I use the large bathroom stalls all the time. I do check to make sure first that there are no moms or people in wheelchairs around that might need it. 

I tend to not take the armless chairs though because I fit fine in most chairs without arms and I'd hate to be the reason that one of my fellow fatties ended up with bruises up and down his/her thighs


----------



## RedVelvet (Jul 17, 2006)

Fuzzy said:


> People tend to say things before checking with their brain or their concious first. Jiminy Cricket would slap most people silly for not thinking about their comment first.




ok...I dont feel _THAT_ bad....but good point.


----------



## elle camino (Jul 17, 2006)

GoddessNoir said:


> those desks that are connected to the seat.


those desks are the bane of my existance. 
well, no. to clarify: they seem to make them in two varieties. one of which (the kind with the smaller desks that are set on a hinge) i fit into just fine, with even a little wiggle room and room to turn around or slouch backwards. the OTHER kind (the ones with larger desks which don't lift up), i don't know what country they were made in (or for), but holy crap they are so tiny. like last quarter i sat next to a girl who was a size 10 at the most, who couldn't fit her hips into one of them. so annoying.


----------



## MisticalMisty (Jul 17, 2006)

I ran into desk problems all the time..I would turn a desk around..grab either an extra chair in the room..or the teachers chair and sit.

When I went to take my certification tests for special ed last year, they had 50 of us in a little room with desks and I flat out told the lady.."I'm not going to fit into those desks, you're going to have to move me." There happened to be a man in the room and he went and cleared off a table and I sat, at the front of the room..with me facing everyone and everyone facing me and I took my test.

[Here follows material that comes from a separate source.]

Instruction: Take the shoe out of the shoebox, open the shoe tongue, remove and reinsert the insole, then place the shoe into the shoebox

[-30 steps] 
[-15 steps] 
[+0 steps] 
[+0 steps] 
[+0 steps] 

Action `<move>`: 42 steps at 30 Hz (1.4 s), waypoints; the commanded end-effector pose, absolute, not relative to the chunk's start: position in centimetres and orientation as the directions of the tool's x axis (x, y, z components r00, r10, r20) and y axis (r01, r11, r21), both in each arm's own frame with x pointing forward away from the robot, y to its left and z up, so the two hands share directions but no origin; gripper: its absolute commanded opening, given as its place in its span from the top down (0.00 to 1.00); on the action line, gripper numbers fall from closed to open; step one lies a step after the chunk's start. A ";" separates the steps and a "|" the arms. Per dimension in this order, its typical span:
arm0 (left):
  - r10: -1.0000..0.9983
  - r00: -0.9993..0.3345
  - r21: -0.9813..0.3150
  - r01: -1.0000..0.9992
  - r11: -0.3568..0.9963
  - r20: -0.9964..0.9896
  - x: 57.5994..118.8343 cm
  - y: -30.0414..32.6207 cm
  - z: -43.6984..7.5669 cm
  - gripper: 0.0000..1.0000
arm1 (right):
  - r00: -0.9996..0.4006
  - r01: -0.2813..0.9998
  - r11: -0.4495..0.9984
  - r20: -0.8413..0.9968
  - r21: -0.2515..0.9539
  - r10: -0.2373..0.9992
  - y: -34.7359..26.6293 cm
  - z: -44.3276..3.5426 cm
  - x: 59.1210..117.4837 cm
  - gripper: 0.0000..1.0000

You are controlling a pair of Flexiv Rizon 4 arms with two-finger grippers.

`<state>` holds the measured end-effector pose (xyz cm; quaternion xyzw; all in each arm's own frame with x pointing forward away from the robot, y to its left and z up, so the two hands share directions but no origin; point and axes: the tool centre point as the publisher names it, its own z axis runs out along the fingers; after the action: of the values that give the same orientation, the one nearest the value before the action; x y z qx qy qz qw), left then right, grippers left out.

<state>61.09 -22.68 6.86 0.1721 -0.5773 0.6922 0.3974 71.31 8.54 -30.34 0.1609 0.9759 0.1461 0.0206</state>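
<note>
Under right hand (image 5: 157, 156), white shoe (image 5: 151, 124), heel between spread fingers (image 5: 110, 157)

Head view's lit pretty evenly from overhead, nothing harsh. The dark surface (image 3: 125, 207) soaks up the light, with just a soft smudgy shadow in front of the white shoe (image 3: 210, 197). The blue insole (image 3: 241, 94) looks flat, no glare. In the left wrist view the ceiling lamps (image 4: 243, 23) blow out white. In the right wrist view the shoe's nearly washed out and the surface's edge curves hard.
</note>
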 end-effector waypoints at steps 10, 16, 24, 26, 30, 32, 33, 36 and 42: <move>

I have no qualms about asking people to switch me seats. Maybe they are scared of me or something..LMFAO


----------



## Jamgrrrl (Jul 17, 2006)

EbonySSBBW said:


> I refused to settle and I found a very intelligent, educated, attractive, kind, successful, ambitious, man who loves every inch of my 440lb body. Every time we go somewhere, he always feels that he has the crispiest chick in the place.




I agree! We should never settle. Heck, I wonder why some of these intelligent, witty, educated, attractive big babes are with the scrubs they are with. You know, the type of fellow that doesn't appreciate them or have any idea of her true worth? 

Finding someone that you enjoy, that enjoys you in this little bit of time we have on the planet is not an easy thing. So, when you are fortunate enough to have it or have a glimpse at it... go for it... be proud and talk loud!  

Hey, I am not getting any younger here, but I'd rather start collecting small pets for company than put a man in my life that isn't pleased as punch to be there!

Please gang... REFUSE to be with any man that isn't proud to be with you everywhere!


----------



## RedVelvet (Jul 17, 2006)

EbonySSBBW said:


> Every time we go somewhere, he always feels that he has the crispiest chick in the place.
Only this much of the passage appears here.